- _Goal of the exercise_
Return the listing that follows exactly, with no pictures included.

- _Data below_
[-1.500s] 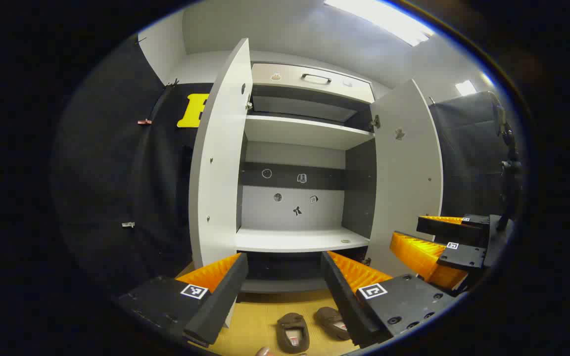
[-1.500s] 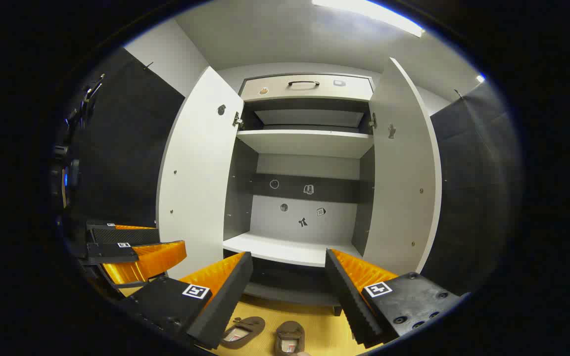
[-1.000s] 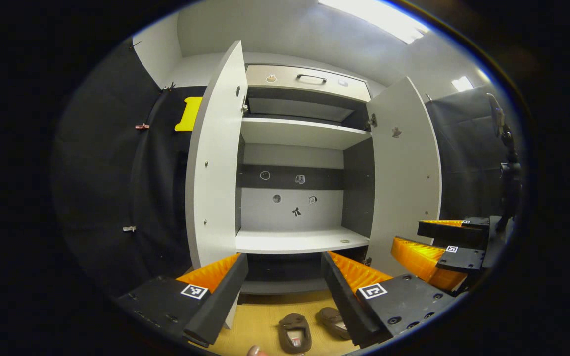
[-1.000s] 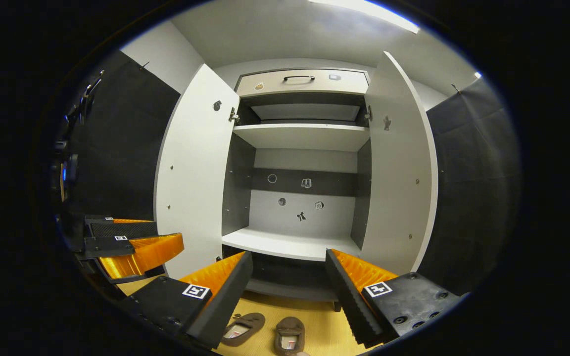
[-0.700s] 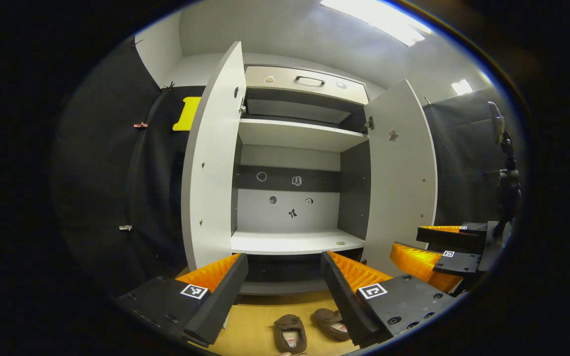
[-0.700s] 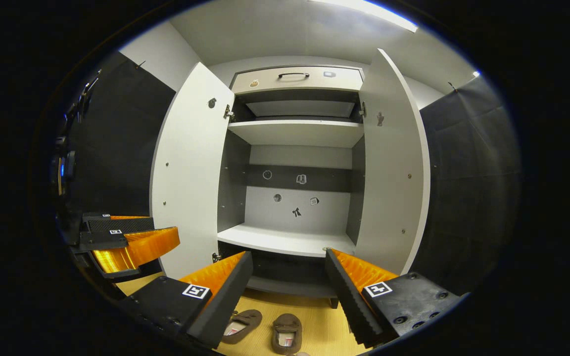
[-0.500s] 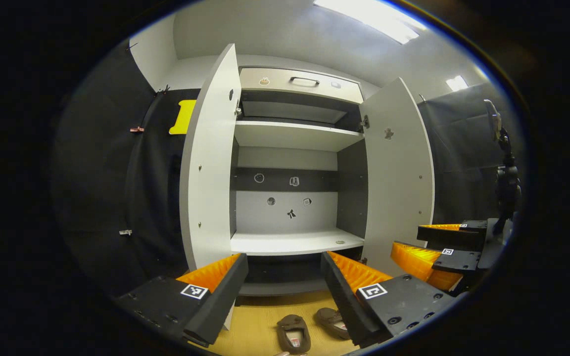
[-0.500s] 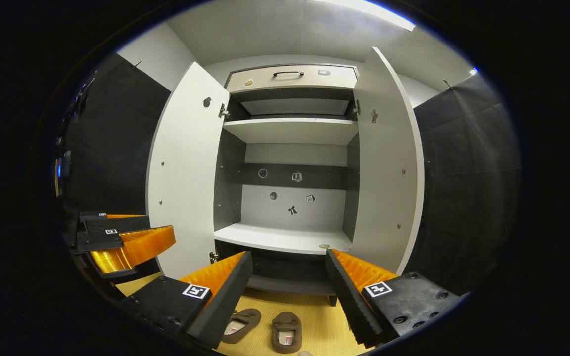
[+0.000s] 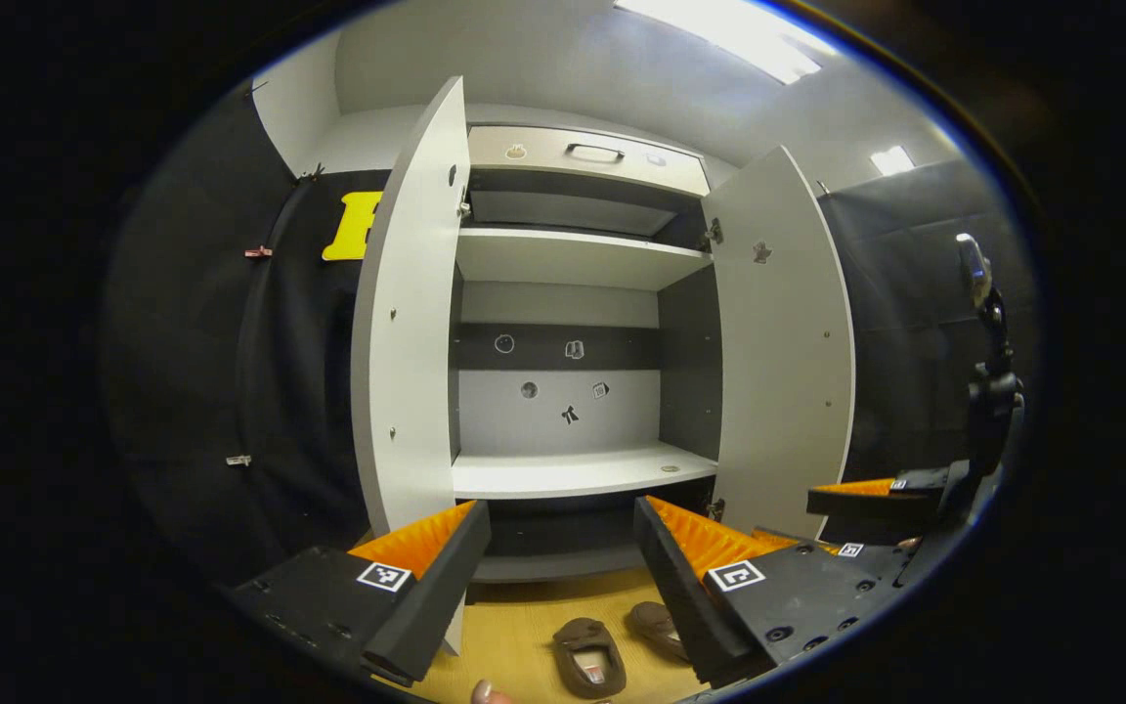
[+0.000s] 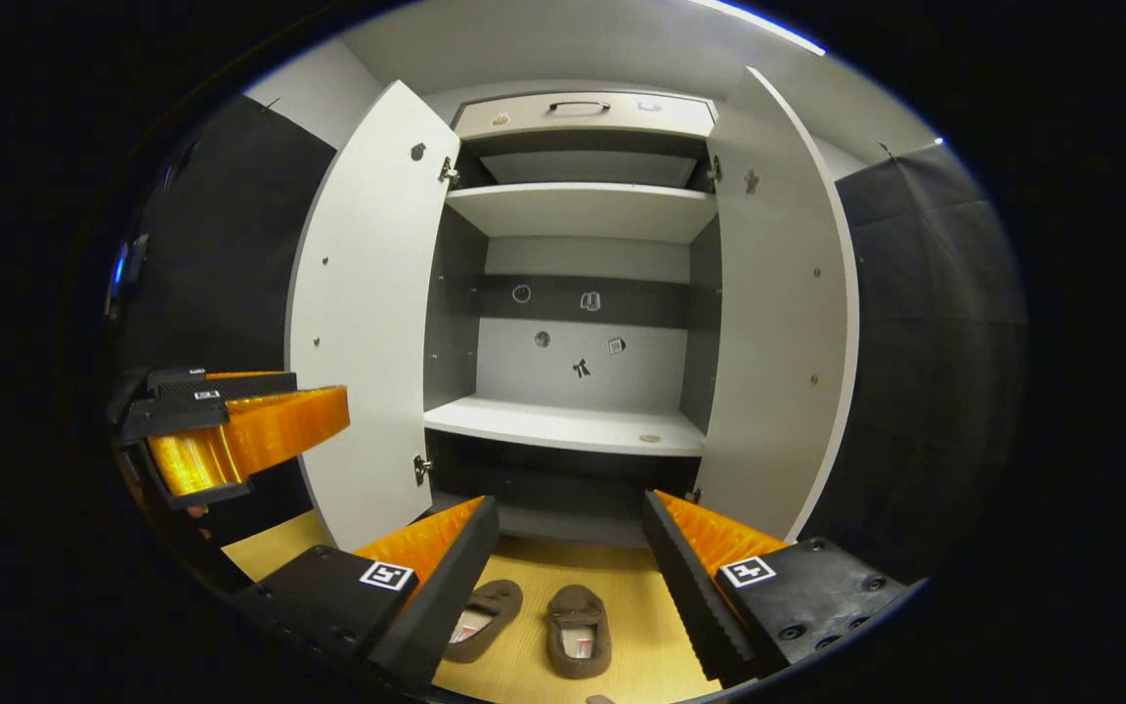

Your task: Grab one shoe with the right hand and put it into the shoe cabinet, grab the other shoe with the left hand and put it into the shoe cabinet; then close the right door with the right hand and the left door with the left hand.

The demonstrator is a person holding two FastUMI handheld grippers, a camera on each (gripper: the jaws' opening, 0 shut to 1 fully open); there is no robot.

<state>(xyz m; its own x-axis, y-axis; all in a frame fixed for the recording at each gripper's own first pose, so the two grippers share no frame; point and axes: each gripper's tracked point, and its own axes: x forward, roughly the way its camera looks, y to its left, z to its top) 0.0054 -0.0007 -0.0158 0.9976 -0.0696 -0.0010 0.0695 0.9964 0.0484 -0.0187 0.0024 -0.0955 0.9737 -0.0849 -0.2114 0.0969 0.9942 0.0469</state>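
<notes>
Two brown slippers lie side by side on the wooden floor in front of the white shoe cabinet, whose two doors stand wide open. In the left gripper view the left slipper and the right slipper lie below my open left gripper. In the right gripper view both the left slipper and the right slipper lie under my open right gripper. Each gripper also appears off to the side in the other's view, the right gripper and the left gripper, both with fingers apart and nothing between them.
The left door and right door flank the cabinet's opening. Its shelves are bare; a drawer with a handle sits on top. Black cloth walls stand on both sides. A camera stand rises at the right.
My right gripper has dropped lower and tipped down, so the slippers and more floor show beneath it. The left gripper has barely shifted. Both stay open.
</notes>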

- _Response below_
[-1.500s] 
[-1.500s] 
[-1.000s] 
[-1.000s] 
[-0.700s] 
[-0.700s] 
[-0.500s] 
[-0.500s] 
[+0.000s] 
[+0.000s] 

Your task: Grab one shoe with the right hand and put it into the shoe cabinet, grab the other shoe with the left hand and put it into the shoe cabinet; then close the right door with the right hand and the left door with the left hand.

The demonstrator is a person holding two FastUMI handheld grippers, a camera on each (gripper: the jaws' opening, 0 shut to 1 fully open); there is no robot.

<state>(xyz m; its own x-axis, y-axis; all in a frame fixed for the recording at each gripper's own first pose, so the two grippers share no frame; point and axes: each gripper's tracked point, and its own axes: x forward, roughly the way its camera looks, y to its left, z to its top) 0.0054 -0.0007 -0.0158 0.9976 -0.0696 -0.0010 0.0695 0.9964 0.0484 -0.0187 0.0024 -0.0955 0.9737 -0.0849 -0.2114 0.0969 0.9942 0.0469</state>
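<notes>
Two brown slippers lie side by side on the wooden floor in front of the white shoe cabinet, whose two doors stand wide open. In the left gripper view the left slipper and the right slipper lie below my open left gripper. In the right gripper view both the left slipper and the right slipper lie under my open right gripper. Each gripper also appears off to the side in the other's view, the right gripper and the left gripper, both with fingers apart and nothing between them.
The left door and right door flank the cabinet's opening. Its shelves are bare; a drawer with a handle sits on top. Black cloth walls stand on both sides. A camera stand rises at the right.
My right gripper has dropped lower and tipped down, so the slippers and more floor show beneath it. The left gripper has barely shifted. Both stay open.
</notes>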

The exercise requires no more work.